Even if ethics (and aesthetics) were objective, by the way, so that ethical and aesthetic judgments were somehow embedded in the non-mental world, that would have no normative weight for individuals conforming to those judgments. This is easier for folks to see with aesthetic judmgents usually. Say that objectively, Shakespeare in Love was the best film--however that would work that the world itself would somehow have "Shakespeare in Love is the best film" embedded in the fabric of spacetime or whatever. Well, so what? You still either personally like or dislike Shakespeare in Love, and if you dislike it, what does it matter that the world itself likes it/prefers it over all other films. Objective ethical or aesthetic judgments would still just be an opinion--it would be "the world's opinion" rather than your own, but why shouldn't you care about how you feel about it instead of how someone or something else feels about it?
In the above scenario, you wouldn't be wrong for saying "I hate Shakespeare in Love" or "I feel that Shakespeare in Love is the worst film, not the best." The only time you'd be getting something wrong is if you were to say, "The non-mental world feels that Shakespeare in Love is an awful film."
Of course, objectivists won't usually come right out and say that they believe that judgments like "Shakespeare in Love is the best film" are somehow embedded in the fabric of the world. Even if they believe something like that, they realize that it sounds absurd. What people often do is attempt to map "objective" to some sort of community agreement instead, but in that case, they're just forwarding the argumentum ad populum fallacy.
By the way, "subjective" refers to it obtaining mentally, versus obtaining in the world outside of minds. So even if there were a God who issued moral proclamations, if we're talking about the God being sentient/having a mind, we're still talking about subjective morality. And then it's just a matter of some people (subjectively) feeling that they should conform their moral stances to God's. If someone is positing a God that is the source of moral stances, but where that doesn't have to do with the God's mind, then . . . well, it's a mystery just what the person would be saying. They'd have to explain.

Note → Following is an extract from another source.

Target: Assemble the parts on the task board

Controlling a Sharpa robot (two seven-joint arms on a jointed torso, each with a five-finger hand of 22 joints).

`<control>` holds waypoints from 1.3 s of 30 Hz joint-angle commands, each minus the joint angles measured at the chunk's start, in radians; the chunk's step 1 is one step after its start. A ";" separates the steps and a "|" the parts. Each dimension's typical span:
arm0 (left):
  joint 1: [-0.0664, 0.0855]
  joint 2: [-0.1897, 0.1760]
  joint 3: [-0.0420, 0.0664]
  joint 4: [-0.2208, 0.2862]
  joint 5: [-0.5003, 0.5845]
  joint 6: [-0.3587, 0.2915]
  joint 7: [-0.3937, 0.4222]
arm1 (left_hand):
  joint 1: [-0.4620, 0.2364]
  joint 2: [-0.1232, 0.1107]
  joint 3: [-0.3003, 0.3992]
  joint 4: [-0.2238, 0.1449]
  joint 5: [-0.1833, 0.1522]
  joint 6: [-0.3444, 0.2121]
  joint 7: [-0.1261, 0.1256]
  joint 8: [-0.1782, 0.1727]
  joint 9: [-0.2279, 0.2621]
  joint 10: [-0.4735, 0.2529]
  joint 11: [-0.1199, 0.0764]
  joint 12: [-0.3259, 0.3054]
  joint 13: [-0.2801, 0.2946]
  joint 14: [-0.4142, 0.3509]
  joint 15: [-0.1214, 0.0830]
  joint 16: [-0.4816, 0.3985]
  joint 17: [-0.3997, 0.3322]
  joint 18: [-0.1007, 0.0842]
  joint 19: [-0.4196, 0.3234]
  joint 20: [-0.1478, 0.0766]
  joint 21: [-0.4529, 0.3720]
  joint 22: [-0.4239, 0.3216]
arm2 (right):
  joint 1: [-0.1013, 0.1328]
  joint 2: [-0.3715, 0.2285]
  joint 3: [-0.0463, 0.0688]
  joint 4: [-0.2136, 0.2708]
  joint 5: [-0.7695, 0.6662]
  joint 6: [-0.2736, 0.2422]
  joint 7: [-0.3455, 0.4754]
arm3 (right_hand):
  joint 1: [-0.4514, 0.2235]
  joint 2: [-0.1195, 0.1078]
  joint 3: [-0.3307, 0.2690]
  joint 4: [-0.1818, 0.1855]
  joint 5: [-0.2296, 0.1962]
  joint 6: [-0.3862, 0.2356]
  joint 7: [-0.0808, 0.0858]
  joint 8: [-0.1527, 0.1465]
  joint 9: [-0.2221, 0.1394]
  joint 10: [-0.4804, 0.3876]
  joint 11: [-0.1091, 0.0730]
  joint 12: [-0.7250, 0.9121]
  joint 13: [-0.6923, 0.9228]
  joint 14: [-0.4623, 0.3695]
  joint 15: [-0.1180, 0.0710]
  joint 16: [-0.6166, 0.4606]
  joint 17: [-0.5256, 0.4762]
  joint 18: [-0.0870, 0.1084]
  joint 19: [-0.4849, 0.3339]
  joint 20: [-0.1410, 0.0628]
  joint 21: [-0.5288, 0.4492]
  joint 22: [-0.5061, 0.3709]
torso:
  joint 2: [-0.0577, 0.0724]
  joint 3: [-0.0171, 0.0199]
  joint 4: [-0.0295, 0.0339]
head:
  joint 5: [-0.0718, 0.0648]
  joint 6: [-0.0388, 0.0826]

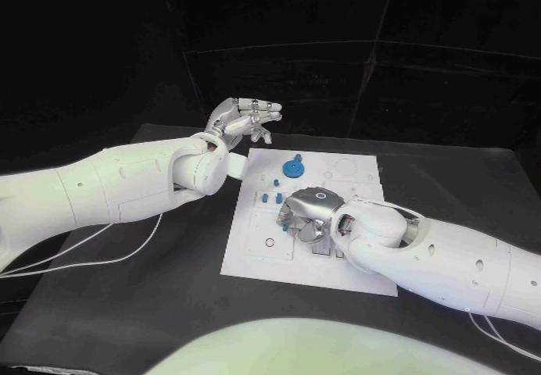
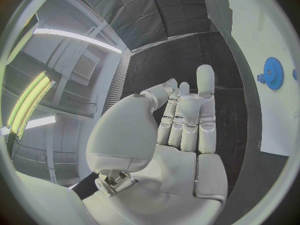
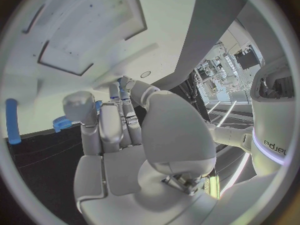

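The white task board (image 1: 359,176) lies in the middle of the black surface (image 1: 135,312), with a blue gear (image 1: 293,167) near its far end and small blue pegs (image 1: 270,190) standing just below the gear. My right hand (image 1: 311,216) is bent down over the board's middle, its fingers (image 3: 119,125) touching a blue part (image 1: 290,222), though I cannot tell whether they grip it. My left hand (image 1: 240,119) hovers above the surface beyond the board's far left corner, its fingers (image 2: 203,115) loosely extended and holding nothing.
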 commanded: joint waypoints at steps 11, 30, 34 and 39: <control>0.002 0.000 0.001 -0.004 0.002 0.019 -0.007 | -0.003 -0.004 -0.008 0.003 0.006 -0.010 -0.002 -0.005 -0.001 -0.011 -0.001 0.007 -0.001 -0.001 0.004 0.007 0.001 0.005 -0.004 0.001 -0.006 -0.002 | 0.001 -0.058 0.000 0.050 0.011 -0.147 -0.018 | -0.009 -0.018 -0.032 -0.003 0.023 -0.083 0.001 0.002 0.004 -0.088 0.018 0.006 0.010 -0.018 0.014 -0.055 -0.082 0.023 -0.056 0.020 -0.079 -0.115 | -0.001 -0.0001 -0.0008 | -0.003 0.008; 0.002 -0.003 0.000 -0.006 0.002 0.027 -0.012 | -0.003 -0.003 -0.008 0.003 0.006 -0.010 -0.002 -0.005 -0.001 -0.012 -0.001 0.007 -0.001 0.000 0.004 0.008 0.003 0.005 -0.003 0.001 -0.006 -0.002 | 0.110 -0.259 0.030 0.153 0.159 -0.107 -0.084 | -0.038 -0.040 -0.081 0.020 0.040 -0.055 -0.014 0.004 0.005 -0.068 0.003 0.075 0.008 0.008 0.002 -0.013 -0.050 0.015 -0.025 0.013 -0.050 -0.072 | -0.002 -0.0010 -0.0022 | -0.040 0.041; 0.002 -0.001 0.000 -0.006 0.002 0.030 -0.012 | -0.003 -0.003 -0.008 0.003 0.006 -0.010 -0.002 -0.005 -0.001 -0.012 -0.001 0.007 -0.001 0.000 0.004 0.008 0.003 0.005 -0.003 0.001 -0.006 -0.002 | 0.124 -0.271 0.031 0.125 0.141 -0.065 -0.096 | -0.040 -0.052 -0.134 0.028 0.061 -0.068 -0.019 0.002 0.005 -0.107 0.001 0.078 0.007 0.012 0.000 -0.012 -0.054 0.016 -0.020 0.010 -0.056 -0.081 | -0.001 -0.0010 0.0000 | -0.044 0.046; 0.002 0.001 0.000 -0.008 0.002 0.031 -0.012 | -0.003 -0.003 -0.008 0.003 0.006 -0.010 -0.002 -0.005 -0.001 -0.012 -0.001 0.007 -0.001 0.000 0.004 0.008 0.003 0.005 -0.003 0.001 -0.006 -0.002 | 0.130 -0.270 0.031 0.100 0.124 0.012 -0.106 | -0.003 -0.036 -0.246 0.045 0.076 -0.101 -0.029 0.003 0.005 -0.186 0.006 0.096 0.010 0.001 0.004 -0.034 -0.088 0.022 -0.033 0.011 -0.092 -0.127 | -0.001 0.0005 -0.0014 | -0.043 0.046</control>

Even if ethics (and aesthetics) were objective, by the way, so that ethical and aesthetic judgments were somehow embedded in the non-mental world, that would have no normative weight for individuals conforming to those judgments. This is easier for folks to see with aesthetic judmgents usually. Say that objectively, Shakespeare in Love was the best film--however that would work that the world itself would somehow have "Shakespeare in Love is the best film" embedded in the fabric of spacetime or whatever. Well, so what? You still either personally like or dislike Shakespeare in Love, and if you dislike it, what does it matter that the world itself likes it/prefers it over all other films. Objective ethical or aesthetic judgments would still just be an opinion--it would be "the world's opinion" rather than your own, but why shouldn't you care about how you feel about it instead of how someone or something else feels about it?
In the above scenario, you wouldn't be wrong for saying "I hate Shakespeare in Love" or "I feel that Shakespeare in Love is the worst film, not the best." The only time you'd be getting something wrong is if you were to say, "The non-mental world feels that Shakespeare in Love is an awful film."
Of course, objectivists won't usually come right out and say that they believe that judgments like "Shakespeare in Love is the best film" are somehow embedded in the fabric of the world. Even if they believe something like that, they realize that it sounds absurd. What people often do is attempt to map "objective" to some sort of community agreement instead, but in that case, they're just forwarding the argumentum ad populum fallacy.